如何提高iOS上Tensorflow相机演示的重新训练精度

时间:2017-09-18 17:15:12

标签: android ios objective-c machine-learning tensorflow

我有一个Android应用程序,模仿Tensorflow Android演示版,用于分类图像,

https://github.com/tensorflow/tensorflow/tree/master/tensorflow/examples/android

原始应用程序使用张量流图(.pb)文件对Inception v3中的一组通用图像进行分类(我认为)

然后按照Tensorflow for Poets博客中的说明,我为自己的图像训练了自己的图形,

https://petewarden.com/2016/02/28/tensorflow-for-poets/

在更改设置后,这在Android应用中非常有效,

ClassifierActivity

private static final int INPUT_SIZE = 299;
private static final int IMAGE_MEAN = 128;
private static final float IMAGE_STD = 128.0f;
private static final String INPUT_NAME = "Mul";
private static final String OUTPUT_NAME = "final_result";
private static final String MODEL_FILE = "file:///android_asset/optimized_graph.pb";
private static final String LABEL_FILE =  "file:///android_asset/retrained_labels.txt";

要将应用程序移植到iOS,我随后使用iOS相机演示, https://github.com/tensorflow/tensorflow/tree/master/tensorflow/examples/ios/camera

并使用相同的图形文件并更改了

中的设置

CameraExampleViewController.mm

// If you have your own model, modify this to the file name, and make sure
// you've added the file to your app resources too.
static NSString* model_file_name = @"tensorflow_inception_graph";
static NSString* model_file_type = @"pb";
// This controls whether we'll be loading a plain GraphDef proto, or a
// file created by the convert_graphdef_memmapped_format utility that wraps a
// GraphDef and parameter file that can be mapped into memory from file to
// reduce overall memory usage.
const bool model_uses_memory_mapping = false;
// If you have your own model, point this to the labels file.
static NSString* labels_file_name = @"imagenet_comp_graph_label_strings";
static NSString* labels_file_type = @"txt";
// These dimensions need to match those the model was trained with.
const int wanted_input_width = 299;
const int wanted_input_height = 299;
const int wanted_input_channels = 3;
const float input_mean = 128f;
const float input_std = 128.0f;
const std::string input_layer_name = "Mul";
const std::string output_layer_name = "final_result";

在此之后,该应用程序正在iOS上运行,但是......

Android上的应用程序在检测机密图像方面比iOS执行得更好。 如果我用图像填充相机的视口,两者都表现相似。但通常情况下,要检测的图像只是摄像头视图端口的一部分,在Android上这似乎影响不大,但在iOS上影响很大,因此iOS无法对图像进行分类。

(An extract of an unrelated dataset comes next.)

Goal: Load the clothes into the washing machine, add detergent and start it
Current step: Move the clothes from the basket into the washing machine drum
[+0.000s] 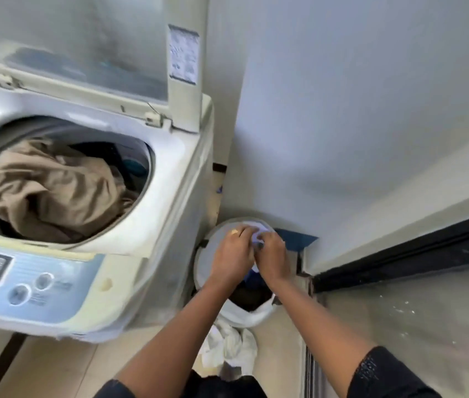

我的猜测是Android正在裁剪,如果相机视图端口到中央299x299区域,那么iOS正在将其摄像机视口缩放到中央299x299区域。

任何人都可以证实吗? 有没有人知道如何修复iOS演示以更好地检测聚焦图像? (让它裁剪)

在演示Android类中,

ClassifierActivity.onPreviewSizeChosen()

rgbFrameBitmap = Bitmap.createBitmap(previewWidth, previewHeight, Config.ARGB_8888);
    croppedBitmap = Bitmap.createBitmap(INPUT_SIZE, INPUT_SIZE, Config.ARGB_8888);

frameToCropTransform =
        ImageUtils.getTransformationMatrix(
            previewWidth, previewHeight,
            INPUT_SIZE, INPUT_SIZE,
            sensorOrientation, MAINTAIN_ASPECT);

cropToFrameTransform = new Matrix();
frameToCropTransform.invert(cropToFrameTransform);

在iOS上有,

CameraExampleViewController.runCNNOnFrame()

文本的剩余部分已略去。